**** Material to process ****

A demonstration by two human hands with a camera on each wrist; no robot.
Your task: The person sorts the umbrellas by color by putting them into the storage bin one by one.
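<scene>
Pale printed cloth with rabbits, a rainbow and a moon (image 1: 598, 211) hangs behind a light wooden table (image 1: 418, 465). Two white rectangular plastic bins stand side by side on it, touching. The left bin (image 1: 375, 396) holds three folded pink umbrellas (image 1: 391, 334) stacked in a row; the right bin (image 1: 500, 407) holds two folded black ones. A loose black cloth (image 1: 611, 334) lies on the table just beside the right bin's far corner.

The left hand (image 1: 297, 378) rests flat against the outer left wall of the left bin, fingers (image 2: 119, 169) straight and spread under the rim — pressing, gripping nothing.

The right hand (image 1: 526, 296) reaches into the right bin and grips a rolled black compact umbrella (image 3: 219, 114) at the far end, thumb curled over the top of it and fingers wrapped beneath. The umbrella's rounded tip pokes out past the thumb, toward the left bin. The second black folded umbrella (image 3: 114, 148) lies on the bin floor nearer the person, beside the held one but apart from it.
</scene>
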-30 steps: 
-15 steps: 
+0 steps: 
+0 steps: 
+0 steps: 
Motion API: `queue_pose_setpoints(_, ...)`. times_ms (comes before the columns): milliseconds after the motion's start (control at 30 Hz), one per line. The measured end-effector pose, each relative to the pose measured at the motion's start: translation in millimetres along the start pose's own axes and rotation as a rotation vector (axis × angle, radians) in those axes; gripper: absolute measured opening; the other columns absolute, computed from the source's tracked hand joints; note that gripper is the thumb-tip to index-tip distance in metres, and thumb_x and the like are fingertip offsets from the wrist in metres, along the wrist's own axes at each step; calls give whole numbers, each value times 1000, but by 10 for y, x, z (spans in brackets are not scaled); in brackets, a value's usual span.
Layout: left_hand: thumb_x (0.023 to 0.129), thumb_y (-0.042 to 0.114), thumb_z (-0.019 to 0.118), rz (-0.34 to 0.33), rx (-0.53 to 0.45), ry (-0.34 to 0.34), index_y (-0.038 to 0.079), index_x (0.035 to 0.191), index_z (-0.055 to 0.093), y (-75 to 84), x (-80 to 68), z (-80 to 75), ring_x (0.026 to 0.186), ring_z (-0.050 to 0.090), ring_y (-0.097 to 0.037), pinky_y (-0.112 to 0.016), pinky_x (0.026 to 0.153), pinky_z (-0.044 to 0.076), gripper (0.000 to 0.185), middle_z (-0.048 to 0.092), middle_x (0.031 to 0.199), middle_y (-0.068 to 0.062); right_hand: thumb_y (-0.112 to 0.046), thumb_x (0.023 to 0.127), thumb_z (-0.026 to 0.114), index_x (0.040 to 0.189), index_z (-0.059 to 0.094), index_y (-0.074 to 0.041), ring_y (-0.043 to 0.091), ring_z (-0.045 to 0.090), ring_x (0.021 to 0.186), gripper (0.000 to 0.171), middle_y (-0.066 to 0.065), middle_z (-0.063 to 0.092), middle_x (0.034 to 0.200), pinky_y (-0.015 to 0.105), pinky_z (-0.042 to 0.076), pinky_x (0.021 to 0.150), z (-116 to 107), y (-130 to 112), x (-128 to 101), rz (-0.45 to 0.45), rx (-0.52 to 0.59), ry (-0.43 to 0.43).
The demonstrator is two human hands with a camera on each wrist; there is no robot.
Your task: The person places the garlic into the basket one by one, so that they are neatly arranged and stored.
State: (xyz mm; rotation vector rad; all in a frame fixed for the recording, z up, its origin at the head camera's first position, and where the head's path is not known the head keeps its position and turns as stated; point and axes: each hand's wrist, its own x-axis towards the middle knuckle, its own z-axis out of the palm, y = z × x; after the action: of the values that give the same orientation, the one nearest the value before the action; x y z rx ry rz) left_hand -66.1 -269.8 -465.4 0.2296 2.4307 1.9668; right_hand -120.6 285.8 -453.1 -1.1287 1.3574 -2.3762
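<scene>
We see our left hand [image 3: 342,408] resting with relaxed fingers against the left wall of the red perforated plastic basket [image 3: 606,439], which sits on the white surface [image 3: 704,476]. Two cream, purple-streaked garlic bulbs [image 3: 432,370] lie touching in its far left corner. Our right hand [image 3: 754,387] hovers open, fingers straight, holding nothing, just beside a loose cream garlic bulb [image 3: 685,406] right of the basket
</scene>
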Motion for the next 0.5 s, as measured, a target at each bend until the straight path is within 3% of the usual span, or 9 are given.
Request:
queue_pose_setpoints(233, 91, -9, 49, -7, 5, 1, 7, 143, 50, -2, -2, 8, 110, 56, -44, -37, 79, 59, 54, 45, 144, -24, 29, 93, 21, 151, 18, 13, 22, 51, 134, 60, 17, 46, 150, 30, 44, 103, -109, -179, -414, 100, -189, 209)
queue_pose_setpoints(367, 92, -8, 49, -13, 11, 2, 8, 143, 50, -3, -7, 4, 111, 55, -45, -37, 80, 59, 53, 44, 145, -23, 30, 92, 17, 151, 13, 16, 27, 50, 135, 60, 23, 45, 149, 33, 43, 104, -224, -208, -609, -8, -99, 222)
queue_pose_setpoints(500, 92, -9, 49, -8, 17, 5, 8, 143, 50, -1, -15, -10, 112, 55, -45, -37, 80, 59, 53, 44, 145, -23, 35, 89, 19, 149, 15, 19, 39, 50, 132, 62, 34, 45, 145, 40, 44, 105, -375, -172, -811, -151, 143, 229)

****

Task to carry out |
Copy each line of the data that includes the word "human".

Answer to this exercise |
A demonstration by two human hands with a camera on each wrist; no robot.
The demonstrator is two human hands with a camera on each wrist; there is no robot.

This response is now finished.